Deposited Item Lifecycle



Submitted Item

After you deposit a submission it will be inserted into a pool of submitted items. The item is not publicly available and waits for an editor to approve (or reject) it.

Validated Item

  • Automatic validation of file formats and integrity
  • Manual validation of non-standard formats

Once a data producer submits an item to the repository it is first being automatically validated. Specifically, when the dataset is created, the data files are stored on our cluster. Their MD5 checksums are calculated and corrupted files are immediately repaired using redundant data

Integrity and authenticity of the archived data

We verify the integrity and authenticity of the archived data at all stages of the deposited item lifecycle. This is done both automatically and manually. The depositor’s identity is verified either by a local account or a shibboleth account (providing their name and email address and attributes). The item is then linked to the Data Producer’s account, and only the Data Producer may edit, manage and publish changes to their item. Yet it is only possible at the 'before the deposition' stage. After the review and acceptance by the data curator, the item is published, its version is fixed and the content of the item is immutable. No data versioning is supported. Once a Data Producer wants to introduce a new version of their item, they have to create a new deposit.
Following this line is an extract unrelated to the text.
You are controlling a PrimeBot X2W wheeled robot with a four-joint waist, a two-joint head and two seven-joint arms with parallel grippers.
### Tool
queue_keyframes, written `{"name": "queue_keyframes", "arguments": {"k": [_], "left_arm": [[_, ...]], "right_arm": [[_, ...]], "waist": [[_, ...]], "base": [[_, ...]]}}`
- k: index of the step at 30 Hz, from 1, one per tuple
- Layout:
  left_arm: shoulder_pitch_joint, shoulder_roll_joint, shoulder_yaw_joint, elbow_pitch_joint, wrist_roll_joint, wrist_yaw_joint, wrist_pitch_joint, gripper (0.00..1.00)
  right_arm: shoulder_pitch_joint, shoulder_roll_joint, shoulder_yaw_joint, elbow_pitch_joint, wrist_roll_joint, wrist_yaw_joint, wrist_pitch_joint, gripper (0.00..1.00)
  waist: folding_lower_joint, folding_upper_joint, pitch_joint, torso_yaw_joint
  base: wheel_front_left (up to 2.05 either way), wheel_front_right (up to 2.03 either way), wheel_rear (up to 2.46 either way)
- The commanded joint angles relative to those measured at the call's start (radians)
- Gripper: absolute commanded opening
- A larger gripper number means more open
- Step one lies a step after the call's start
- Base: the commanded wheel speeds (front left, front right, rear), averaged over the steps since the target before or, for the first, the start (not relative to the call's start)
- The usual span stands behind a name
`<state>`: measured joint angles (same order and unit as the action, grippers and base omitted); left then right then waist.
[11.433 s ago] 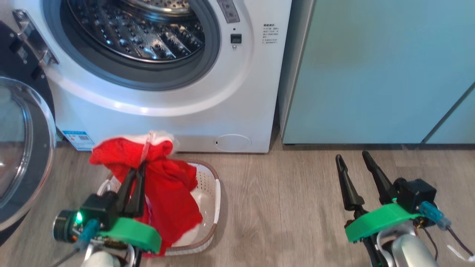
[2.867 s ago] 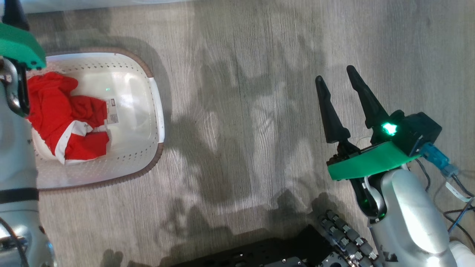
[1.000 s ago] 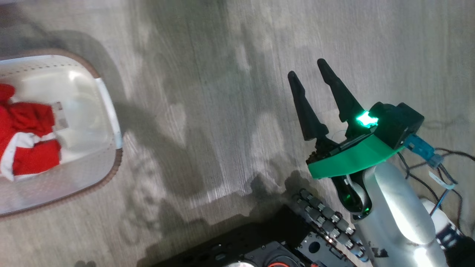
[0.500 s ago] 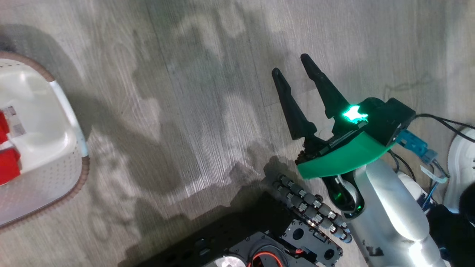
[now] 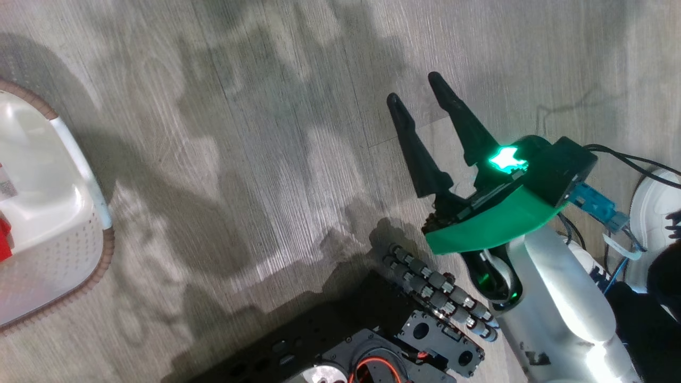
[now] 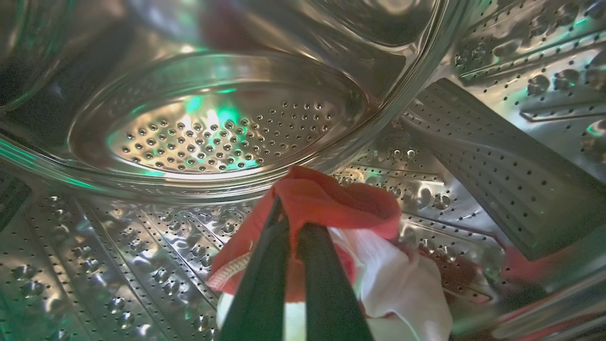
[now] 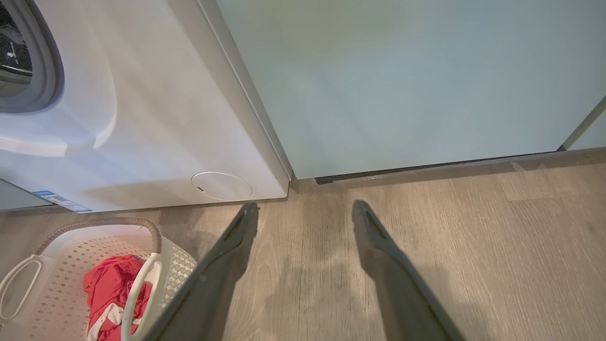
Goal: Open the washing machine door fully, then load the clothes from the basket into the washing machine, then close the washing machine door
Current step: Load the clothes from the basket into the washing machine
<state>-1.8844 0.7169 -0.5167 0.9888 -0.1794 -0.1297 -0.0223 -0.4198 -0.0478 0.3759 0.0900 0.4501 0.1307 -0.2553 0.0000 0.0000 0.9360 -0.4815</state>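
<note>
Since the earliest head view, where the left gripper held a red garment up over the basket, that arm has carried its load into the washing machine. The head camera has also swung round, so the basket now lies at that view's left edge, which is a shift of the camera, not of the basket. In the left wrist view the left gripper has its fingers pressed together on a fold of the red garment. The garment's white part hangs just below and to the right of the fingertips. The steel drum curves all round the gripper, its perforated back wall well ahead of the tips. The door must therefore be open already, and this garment is inside but not yet let go. In the right wrist view the right gripper hovers over the wooden floor with its fingers spread wide and nothing between them. The washing machine stands ahead and to its left, and a pale teal cabinet stands straight ahead. Low beside its left finger sits the basket, with more of the clothes in it. Loading thus looks partway done — what is left is to release this piece, fetch the rest of the clothes and shut the door.
</note>
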Motion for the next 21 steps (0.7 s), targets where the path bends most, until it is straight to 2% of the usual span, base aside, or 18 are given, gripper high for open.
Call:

The repository maintains provenance data and related audit trails. Logged-in users have access to information about changes made to the submitted item, described in the metadata field dc.description.provenance. This information is available in full metadata description mode, e.g. see here

Curated Item

Next, the item is curated by a data steward. The task of the data curator is to verify whether the submission meets our requirements with respect to metadata quality and completeness, bitstream consistency and IPR. The curator can return the submission to the data depositor describing the needed changes. This step is repeated until the curator approves the item. The approved item becomes a published item.

Edited Item

The task of the editor is to verify whether the submission meets our requirements in respect to metadata quality and completeness, bitstream consistency and IPR. The editor can return the submission to the data depositor describing the needed changes. This step is repeated until the editor approves the item. The approved item becomes a published item.

Published Item

A published item obtains a PID (persistent identifier) which should be used for referencing and citing e.g., http://hdl.handle.net/11858/00-097C-0000-0022-F59C-8. The CLARIN-PL repository will ensure that the PID (more precisely, we use http handle proxy of the PID) will be resolved into a working web page (even if the current server infrastructure changes or is moved) describing your resource.
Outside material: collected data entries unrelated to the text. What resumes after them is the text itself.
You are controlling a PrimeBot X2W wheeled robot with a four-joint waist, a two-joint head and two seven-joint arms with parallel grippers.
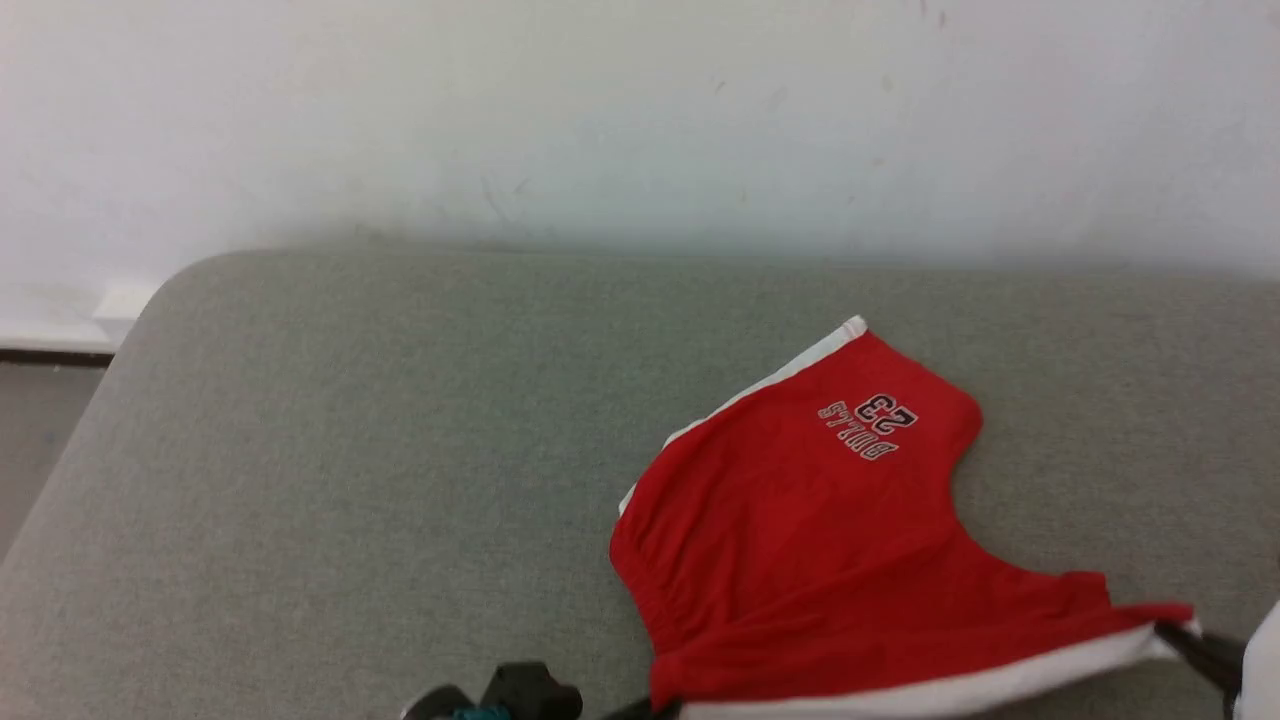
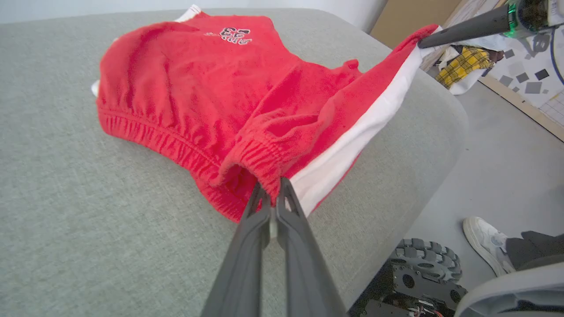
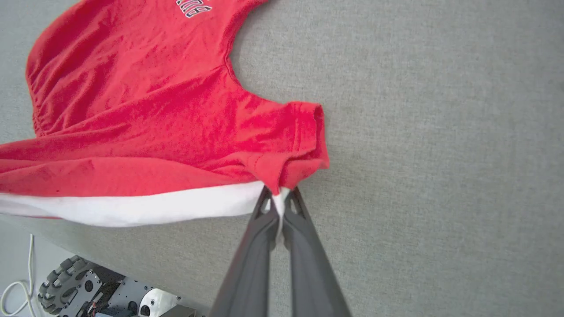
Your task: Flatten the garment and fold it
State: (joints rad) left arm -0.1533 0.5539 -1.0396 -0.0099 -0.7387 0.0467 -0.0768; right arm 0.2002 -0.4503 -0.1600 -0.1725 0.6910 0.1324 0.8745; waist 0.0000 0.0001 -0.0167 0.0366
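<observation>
Lying L-R, garment [image 1: 800, 540] w/ waistband [image 1: 640, 572] left

The only lettering is on the shorts [image 1: 800, 540]: a small print [image 1: 868, 427] near one leg hem, in dark and pale characters on the red cloth. In the head view it lies upside down and on a slight slant, with the number "23" higher in the picture and the word "BULLS" just under it. In the left wrist view the same print [image 2: 229, 35] sits at the far end of the shorts [image 2: 185, 97]; it is too small and foreshortened to read surely, though two digits can be made out. In the right wrist view the top edge cuts the print [image 3: 194, 8], and the few letter parts that show cannot be read.
</observation>
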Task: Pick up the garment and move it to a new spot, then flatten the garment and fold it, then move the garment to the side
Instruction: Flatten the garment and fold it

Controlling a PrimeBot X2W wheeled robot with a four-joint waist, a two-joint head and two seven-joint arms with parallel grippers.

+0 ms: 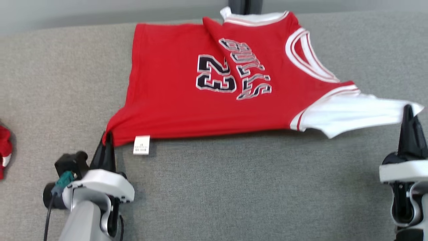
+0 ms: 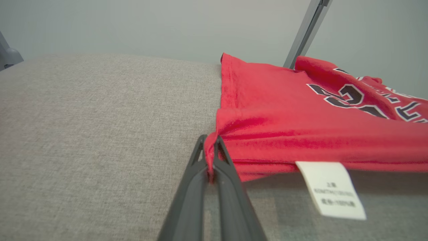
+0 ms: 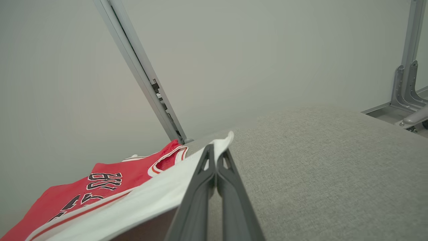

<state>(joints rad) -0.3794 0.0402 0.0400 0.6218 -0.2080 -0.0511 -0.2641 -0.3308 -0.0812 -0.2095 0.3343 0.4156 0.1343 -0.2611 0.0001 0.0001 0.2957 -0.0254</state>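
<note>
The left gripper (image 1: 106,142) is clamped on the jersey (image 1: 174,90) at its red hem corner, and the right gripper (image 1: 408,112) on the white sleeve tip. They draw its near edge taut over the grey cushion (image 1: 234,187), probably to flatten it.

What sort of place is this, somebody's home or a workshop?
Probably a test lab, not a home: a grey fabric-covered table, a bare wall, metal posts, and a red jersey spread out.

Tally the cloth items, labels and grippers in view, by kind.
Jerseys: 1, the red jersey
Other cloth: 1, red cloth cut off at the left edge
Labels: 1, white care label
Grippers: 2, left gripper and right gripper, both shut on the red jersey
Total: 5
</note>
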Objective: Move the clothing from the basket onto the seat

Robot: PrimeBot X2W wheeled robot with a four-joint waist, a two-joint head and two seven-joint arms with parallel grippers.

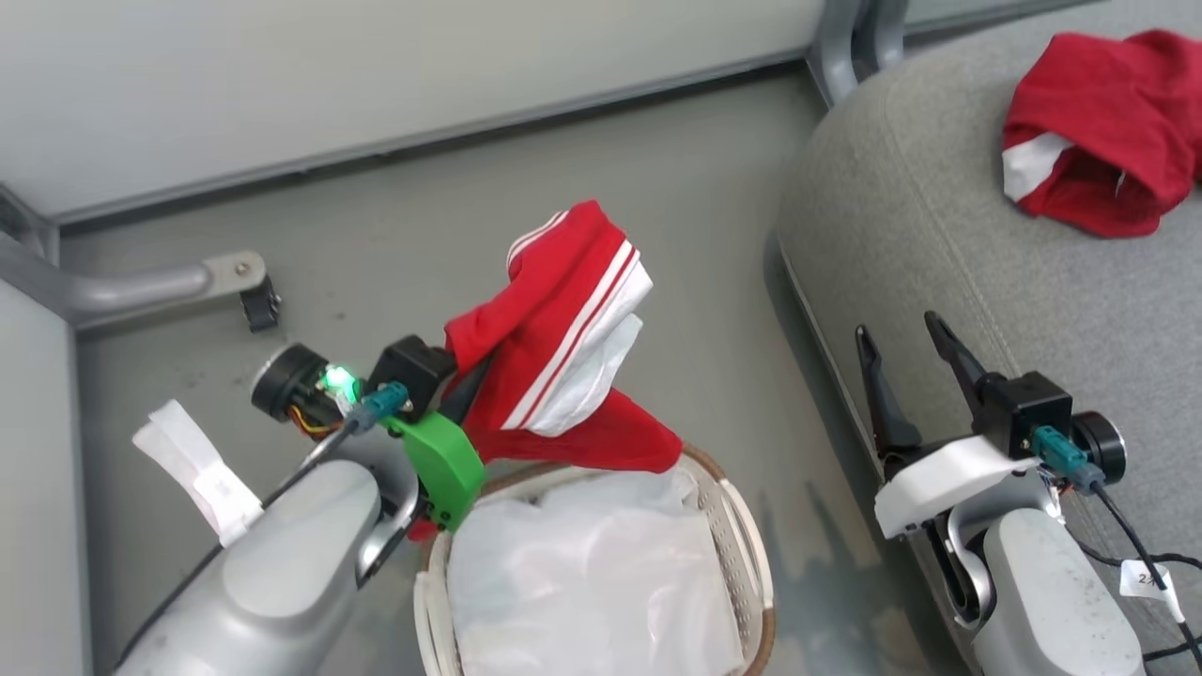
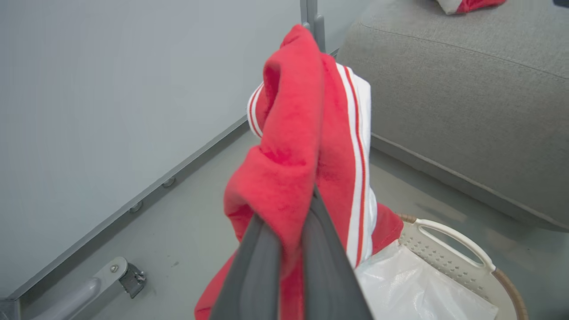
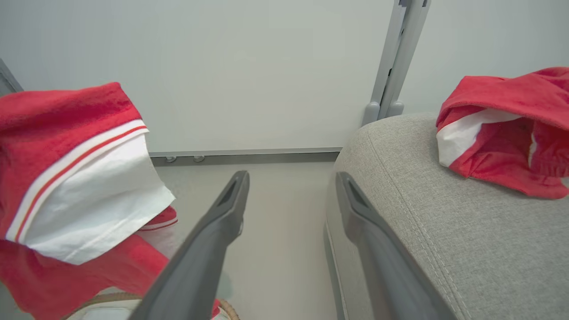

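Above the basket (image 1: 742,526) rim, the left gripper (image 2: 289,222) has its jaws pinching the red garment (image 1: 554,310). Seat (image 1: 939,235) lies rightward, beside the right gripper (image 1: 906,343), whose jaws are spread and empty.

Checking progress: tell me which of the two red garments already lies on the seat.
The crumpled garment with white trim, lying on the seat. The other, striped garment hangs above the basket, clamped in the left jaws.

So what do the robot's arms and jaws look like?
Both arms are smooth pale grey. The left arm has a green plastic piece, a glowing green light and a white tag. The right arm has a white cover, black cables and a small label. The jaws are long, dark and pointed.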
Published items are available through our search interface, browsing mode. Metadata of all items are submitted to search engines and are available through OAI-PMH protocol (several institutes harvest our repository for item's metadata e.g., http://catalog.clarin.eu/vlo/). Bitstreams of public submissions (see Restricted Submissions) are also available through OAI-ORE protocol.

Deleting and Modifying of Published Item

Anybody can request deletion of published items; however, these will be evaluated on case-by-case basis. Furthermore, we reserve the right to keep the metadata of published submissions available in case there is no specific reason why to delete the metadata. The reason is that it is against the concept of PIDs (persistent identifiers). All PIDs are available through OAI-PMH interface even if only to inform that the item has been deleted.

We allow for minor edits of the submission (e.g., typos) through our Help Desk. These are also evaluated on case-by-case basis. For major changes, the user is requested to submit a new version of that item and we will indicate in the metadata that it is replaced by a newer version.

Restricted Submissions

First of all, all metadata are always publicly available. We support open access submissions; however, we also support restrictive licences for bitstreams which require e-signing before downloading the bitstreams. We keep track of these e-signatures in case there are IPR infringements.

See currently available licenses or ask us to add a specific one.

We also support putting embargo on bitstreams which means that the bitstreams become publicly available after specific dates.